One of the reasons to take this train is this famous viaduct built by the English around 1900. It es very high and very beautiful and there were also lots of tourists standing next to the rails to take photos of the train which we could not do as we were on the train.
As the train was very slow ( while being on it you could have stolen vegetable from the fields next to the rails) we decided to get off at Pyin Oo Lwin ( 7 hours for 140 km) and take a tuk tuk for the last bit to Mandalay. After this photo was taken 7 more people got on and 3 big bean bags. That is Myanmar.
Then it was time to go on to Bagan which took us two days on the bike. Again fantastic days through wonderful landscape and I enjoyed every second.
Meeting people who work in their fields like n medieval times is amazing. Women carrying their goods on their heads for hours.
Bagan was amazing, more than 3000 stupas and temples in the area, we only had two and a half days but t was fn to go around by bike and see places which normal tourists won't see.
The best experience though was the sunrise, even if I had to share it with many other tourists n the highest pagoda early in the morning. And then 13 balloons floated over the pagodas in the morning mist. Fantastic!
Then it was time to go on to Yangon by night bus where we found a nice hostel in the city center. But when we were having a rest after lunch we suddenly heard a chorus shouting in the street and after a while I went to look what was going on and saw this horrible scene. I remembered that I had heard about a religious ritual that involved hurting yourself and googled it. Shiites do that after a 10 days period of mourning in honor of the third Iman Husein, a maryr, who was killed 680 in Kerbela. It was  disturbing to see it right n front of our hostel (they did it here because there was a mosk in the street).
After this horrible experience we wanted to see something nice and went to the holiest place n Myanmar, the Shwedagon Pagoda and it definitely was the most impressive place we have seen so far. So much gold n one place! And the atmosphere was so nice, many people, locals as well as tourists wandering around, marveling at the sights. And there are many Burmese students who want to talk to you in order to improve their English. I had two girls accompany me and we had so much fun. Arne talked to a young man about civil engineering. So we had a really nice afternoon and I even saw the sunset from up there.
On Sunday, 13 th December, we went by train to Mawlamyine, 270 km in 10 hours. Ther we saw the biggest reclining Buddha of Myanmar. Inside you could learn about Buddha 's life.

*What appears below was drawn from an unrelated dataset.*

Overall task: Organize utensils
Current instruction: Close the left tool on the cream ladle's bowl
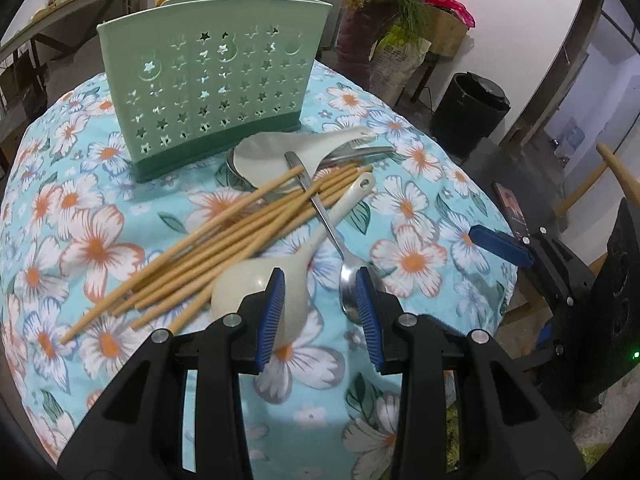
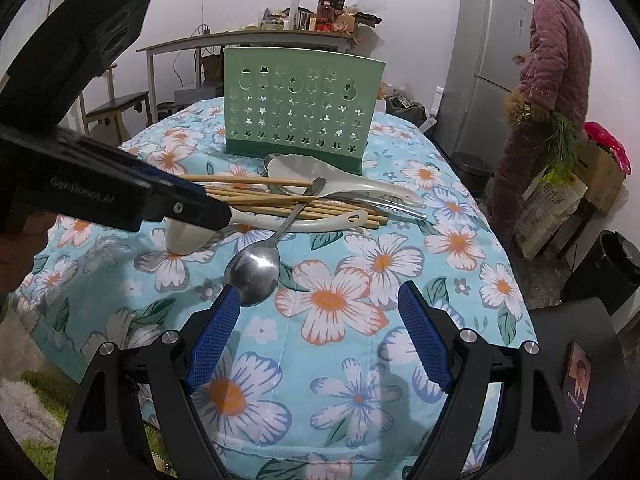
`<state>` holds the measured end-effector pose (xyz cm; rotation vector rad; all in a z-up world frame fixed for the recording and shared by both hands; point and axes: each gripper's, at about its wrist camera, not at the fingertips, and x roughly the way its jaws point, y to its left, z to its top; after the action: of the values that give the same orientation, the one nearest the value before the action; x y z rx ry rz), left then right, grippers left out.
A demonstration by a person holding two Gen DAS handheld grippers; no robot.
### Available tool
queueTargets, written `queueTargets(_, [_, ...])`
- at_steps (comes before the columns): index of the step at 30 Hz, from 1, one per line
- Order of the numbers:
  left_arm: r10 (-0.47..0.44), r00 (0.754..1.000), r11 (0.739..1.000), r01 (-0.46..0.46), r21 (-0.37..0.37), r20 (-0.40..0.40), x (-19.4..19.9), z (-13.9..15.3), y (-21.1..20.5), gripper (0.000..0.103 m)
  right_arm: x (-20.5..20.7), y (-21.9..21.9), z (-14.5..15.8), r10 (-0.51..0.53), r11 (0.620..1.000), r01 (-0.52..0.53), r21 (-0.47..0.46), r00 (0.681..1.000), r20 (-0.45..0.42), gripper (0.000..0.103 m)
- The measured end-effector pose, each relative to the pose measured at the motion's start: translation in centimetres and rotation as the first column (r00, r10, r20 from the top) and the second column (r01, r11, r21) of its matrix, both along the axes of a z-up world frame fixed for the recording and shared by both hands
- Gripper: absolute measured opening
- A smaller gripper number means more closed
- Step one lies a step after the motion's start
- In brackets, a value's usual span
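Observation:
A green star-perforated utensil holder (image 1: 208, 96) stands at the back of the floral-cloth table (image 1: 412, 264); it also shows in the right wrist view (image 2: 300, 112). In front lie several wooden chopsticks (image 1: 224, 240), a white ladle-spoon (image 1: 256, 284), a metal spoon (image 1: 348, 284) and a white rice paddle (image 1: 280, 156). My left gripper (image 1: 320, 284) is open, its fingers straddling the white spoon's bowl and the metal spoon's bowl. My right gripper (image 2: 320, 304) is open and empty, just in front of the metal spoon (image 2: 254, 272). The left gripper's fingers (image 2: 192, 204) cover the white spoon (image 2: 192, 236).
A person in a maroon coat (image 2: 548, 92) stands by a fridge (image 2: 488, 68) at the right. A black bin (image 1: 468, 112) sits beyond the table. A cluttered shelf table (image 2: 256, 36) lines the back wall. A dark device (image 2: 576, 380) lies near the table's right edge.

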<state>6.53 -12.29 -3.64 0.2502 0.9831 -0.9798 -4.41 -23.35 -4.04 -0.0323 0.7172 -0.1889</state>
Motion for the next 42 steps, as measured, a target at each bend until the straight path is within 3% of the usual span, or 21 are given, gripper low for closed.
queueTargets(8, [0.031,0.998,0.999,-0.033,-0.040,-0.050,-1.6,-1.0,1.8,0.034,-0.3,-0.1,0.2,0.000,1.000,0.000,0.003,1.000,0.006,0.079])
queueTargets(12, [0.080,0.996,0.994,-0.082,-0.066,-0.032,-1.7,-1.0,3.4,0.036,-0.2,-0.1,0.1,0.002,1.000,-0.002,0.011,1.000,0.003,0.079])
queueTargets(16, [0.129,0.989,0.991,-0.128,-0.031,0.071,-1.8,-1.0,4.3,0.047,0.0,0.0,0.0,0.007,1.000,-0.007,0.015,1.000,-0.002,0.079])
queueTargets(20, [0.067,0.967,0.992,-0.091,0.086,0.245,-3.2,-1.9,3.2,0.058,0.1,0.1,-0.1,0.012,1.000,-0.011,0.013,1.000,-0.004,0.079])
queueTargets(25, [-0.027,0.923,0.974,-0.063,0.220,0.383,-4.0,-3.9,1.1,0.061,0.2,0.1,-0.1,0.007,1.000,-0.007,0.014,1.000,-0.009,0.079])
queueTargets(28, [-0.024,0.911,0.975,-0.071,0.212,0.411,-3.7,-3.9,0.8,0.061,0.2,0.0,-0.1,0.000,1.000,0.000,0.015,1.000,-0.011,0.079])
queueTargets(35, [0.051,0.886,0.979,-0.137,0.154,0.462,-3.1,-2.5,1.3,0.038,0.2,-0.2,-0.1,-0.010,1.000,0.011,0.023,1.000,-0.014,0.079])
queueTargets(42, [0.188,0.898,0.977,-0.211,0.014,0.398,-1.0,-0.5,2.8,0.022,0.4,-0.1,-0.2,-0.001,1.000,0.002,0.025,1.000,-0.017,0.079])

But the best thing about Mawlamyine was the river and as our hotel was close to the jetty our favorite part was watching the arrival of the ferry.

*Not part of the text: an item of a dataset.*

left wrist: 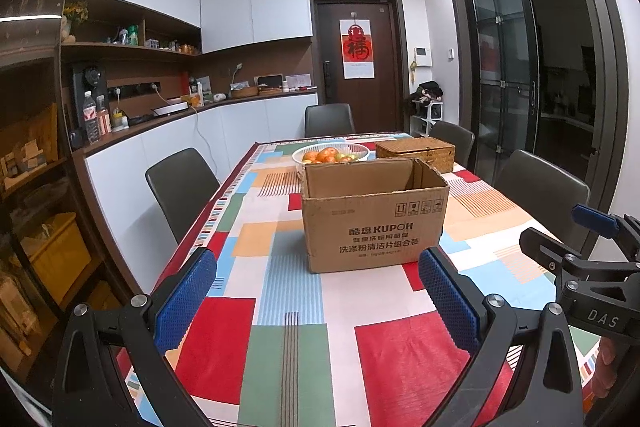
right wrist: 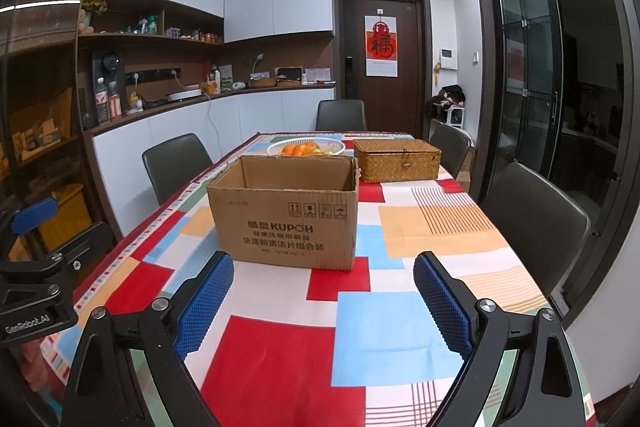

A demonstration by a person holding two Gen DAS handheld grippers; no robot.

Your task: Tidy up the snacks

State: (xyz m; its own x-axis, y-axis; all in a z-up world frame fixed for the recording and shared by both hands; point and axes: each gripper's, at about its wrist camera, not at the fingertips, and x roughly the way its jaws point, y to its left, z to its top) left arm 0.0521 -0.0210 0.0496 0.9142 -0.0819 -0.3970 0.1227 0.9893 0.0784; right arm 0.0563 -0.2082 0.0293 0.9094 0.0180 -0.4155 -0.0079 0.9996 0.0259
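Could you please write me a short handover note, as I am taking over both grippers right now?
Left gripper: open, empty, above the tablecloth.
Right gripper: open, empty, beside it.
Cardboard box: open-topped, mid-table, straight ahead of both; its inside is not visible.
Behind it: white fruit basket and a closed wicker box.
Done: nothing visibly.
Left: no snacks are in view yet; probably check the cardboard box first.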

On our last day of cycling Arne lost his way so we had to cross the river with this small ferry which was lots of fun. I guess not many "falangs" were seen there before as we were the great attraction.
On the very last day before returning to Thailand I climbed a steep mountain with a pagoda on top. Beautiful view but 3000 steps up and 3000 steps down again. So today I have really sour muscles in my legs.
The very nice end of our wonderful time in Myanmar was the sunset at the pagoda near our hotel in Hpa An. We are so glad that we could visit this amazing country before it changes due to too many tourists.